--- What to produce ---
Given the records below, pull every line with the word "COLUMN" into the answer.

Stored entries:
┌────────
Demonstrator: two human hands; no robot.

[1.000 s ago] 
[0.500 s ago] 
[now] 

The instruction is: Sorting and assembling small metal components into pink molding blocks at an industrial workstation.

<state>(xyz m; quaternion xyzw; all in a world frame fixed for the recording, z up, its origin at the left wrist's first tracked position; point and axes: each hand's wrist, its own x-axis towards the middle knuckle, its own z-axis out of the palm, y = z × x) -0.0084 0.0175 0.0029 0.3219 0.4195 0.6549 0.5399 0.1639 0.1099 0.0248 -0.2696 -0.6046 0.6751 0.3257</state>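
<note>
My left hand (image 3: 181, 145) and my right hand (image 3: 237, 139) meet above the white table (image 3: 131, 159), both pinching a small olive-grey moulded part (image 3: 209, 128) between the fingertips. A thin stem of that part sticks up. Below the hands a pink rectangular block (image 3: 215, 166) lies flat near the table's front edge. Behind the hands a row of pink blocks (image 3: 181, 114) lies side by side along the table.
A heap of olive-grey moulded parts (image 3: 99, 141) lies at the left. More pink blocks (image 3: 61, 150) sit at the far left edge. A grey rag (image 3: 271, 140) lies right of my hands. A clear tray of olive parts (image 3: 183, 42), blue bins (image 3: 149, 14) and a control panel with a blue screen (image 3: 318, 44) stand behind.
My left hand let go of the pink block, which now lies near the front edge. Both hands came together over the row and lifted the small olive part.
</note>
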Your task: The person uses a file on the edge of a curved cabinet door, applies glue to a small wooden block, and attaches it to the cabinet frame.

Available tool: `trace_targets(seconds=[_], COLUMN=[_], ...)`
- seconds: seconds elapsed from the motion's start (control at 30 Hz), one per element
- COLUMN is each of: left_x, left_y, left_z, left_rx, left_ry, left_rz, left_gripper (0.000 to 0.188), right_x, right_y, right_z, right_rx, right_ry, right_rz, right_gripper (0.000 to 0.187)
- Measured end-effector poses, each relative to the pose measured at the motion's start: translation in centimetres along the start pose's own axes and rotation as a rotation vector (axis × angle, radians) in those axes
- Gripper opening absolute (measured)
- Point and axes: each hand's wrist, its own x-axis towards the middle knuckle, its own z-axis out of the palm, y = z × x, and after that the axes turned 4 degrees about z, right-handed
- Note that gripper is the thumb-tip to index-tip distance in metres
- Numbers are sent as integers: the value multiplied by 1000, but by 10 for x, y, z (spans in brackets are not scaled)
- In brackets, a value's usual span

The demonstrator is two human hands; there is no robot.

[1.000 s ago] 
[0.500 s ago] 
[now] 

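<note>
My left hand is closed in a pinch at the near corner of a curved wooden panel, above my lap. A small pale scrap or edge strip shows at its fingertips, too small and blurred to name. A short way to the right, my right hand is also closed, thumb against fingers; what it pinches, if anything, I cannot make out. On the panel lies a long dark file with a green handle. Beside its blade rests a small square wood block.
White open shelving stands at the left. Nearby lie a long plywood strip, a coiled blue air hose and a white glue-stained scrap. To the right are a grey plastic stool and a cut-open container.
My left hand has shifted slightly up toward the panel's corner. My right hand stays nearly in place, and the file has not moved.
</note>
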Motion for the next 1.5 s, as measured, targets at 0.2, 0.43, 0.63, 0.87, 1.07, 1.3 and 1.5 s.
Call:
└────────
--- Answer box ---
Available tool: `trace_targets(seconds=[_], COLUMN=[_], ...)`
- COLUMN is each of: left_x, left_y, left_z, left_rx, left_ry, left_rz, left_gripper (0.000 to 0.188), right_x, right_y, right_z, right_rx, right_ry, right_rz, right_gripper (0.000 to 0.187)

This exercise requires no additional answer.